**Directions for this task:** Lines from the beginning of the data below through the one containing "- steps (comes" are to be printed exactly as they appear.

**Information supplied:**
☆ ☆ ☆
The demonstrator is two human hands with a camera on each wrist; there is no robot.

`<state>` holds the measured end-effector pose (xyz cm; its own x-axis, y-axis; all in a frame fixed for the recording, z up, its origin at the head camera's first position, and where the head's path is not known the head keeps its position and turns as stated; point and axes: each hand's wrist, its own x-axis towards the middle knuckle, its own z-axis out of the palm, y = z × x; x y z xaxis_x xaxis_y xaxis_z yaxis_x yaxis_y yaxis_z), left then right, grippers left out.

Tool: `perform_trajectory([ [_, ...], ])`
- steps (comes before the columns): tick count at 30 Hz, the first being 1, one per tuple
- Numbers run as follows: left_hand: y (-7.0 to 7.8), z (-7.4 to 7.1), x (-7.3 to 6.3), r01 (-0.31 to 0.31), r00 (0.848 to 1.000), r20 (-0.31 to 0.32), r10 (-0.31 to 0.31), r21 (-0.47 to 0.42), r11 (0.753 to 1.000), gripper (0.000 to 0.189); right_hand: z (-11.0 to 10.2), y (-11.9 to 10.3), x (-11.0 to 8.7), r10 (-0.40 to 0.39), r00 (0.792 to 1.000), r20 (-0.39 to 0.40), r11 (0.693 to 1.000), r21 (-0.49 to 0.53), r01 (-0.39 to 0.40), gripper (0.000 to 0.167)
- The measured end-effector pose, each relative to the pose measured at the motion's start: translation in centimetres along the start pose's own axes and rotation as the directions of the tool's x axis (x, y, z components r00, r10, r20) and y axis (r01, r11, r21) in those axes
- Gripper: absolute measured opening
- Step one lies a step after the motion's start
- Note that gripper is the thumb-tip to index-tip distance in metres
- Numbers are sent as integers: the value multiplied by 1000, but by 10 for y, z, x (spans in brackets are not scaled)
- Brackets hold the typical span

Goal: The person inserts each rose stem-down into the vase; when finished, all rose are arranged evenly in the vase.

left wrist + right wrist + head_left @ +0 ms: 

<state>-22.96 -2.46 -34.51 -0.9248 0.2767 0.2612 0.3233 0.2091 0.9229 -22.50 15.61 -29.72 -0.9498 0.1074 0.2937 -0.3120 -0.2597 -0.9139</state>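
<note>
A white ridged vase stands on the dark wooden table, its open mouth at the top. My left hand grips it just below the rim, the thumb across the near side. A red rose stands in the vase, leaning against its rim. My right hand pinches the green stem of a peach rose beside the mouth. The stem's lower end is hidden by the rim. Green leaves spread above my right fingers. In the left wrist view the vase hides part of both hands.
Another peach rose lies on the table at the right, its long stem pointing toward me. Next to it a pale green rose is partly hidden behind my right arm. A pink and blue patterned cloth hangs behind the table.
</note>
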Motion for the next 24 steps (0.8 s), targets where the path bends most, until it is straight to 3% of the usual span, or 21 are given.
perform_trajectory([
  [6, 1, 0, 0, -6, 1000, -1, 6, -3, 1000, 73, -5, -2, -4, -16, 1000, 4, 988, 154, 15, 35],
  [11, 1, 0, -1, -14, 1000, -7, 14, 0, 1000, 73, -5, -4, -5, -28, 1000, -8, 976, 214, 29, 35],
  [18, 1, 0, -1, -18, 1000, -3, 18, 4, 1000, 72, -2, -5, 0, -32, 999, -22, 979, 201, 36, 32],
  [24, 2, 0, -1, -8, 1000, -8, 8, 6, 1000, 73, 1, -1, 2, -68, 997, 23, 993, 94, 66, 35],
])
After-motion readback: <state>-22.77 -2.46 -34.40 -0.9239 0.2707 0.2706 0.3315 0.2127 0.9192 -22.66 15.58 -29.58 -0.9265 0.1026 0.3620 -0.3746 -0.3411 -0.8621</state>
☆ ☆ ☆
**Expected output:**
The demonstrator is two human hands with a camera on each wrist; there is no robot.

`<state>` holds the measured end-effector pose (xyz cm; its own x-axis, y-axis; all in a frame fixed for the recording, z up, its origin at the head camera's first position, and where the head's path is not known the head keeps its position and turns as stated; point and axes: each hand's wrist, its own x-axis towards the middle knuckle, its own z-axis out of the palm, y = z × x; x y z xaxis_x xaxis_y xaxis_z yaxis_x yaxis_y yaxis_z), left then right, grippers left out.

Tool: `perform_trajectory([ [_, ...], ])`
- steps (comes before the columns): tick count at 30 Hz, the first being 1, one per tuple

There is nothing further in this answer.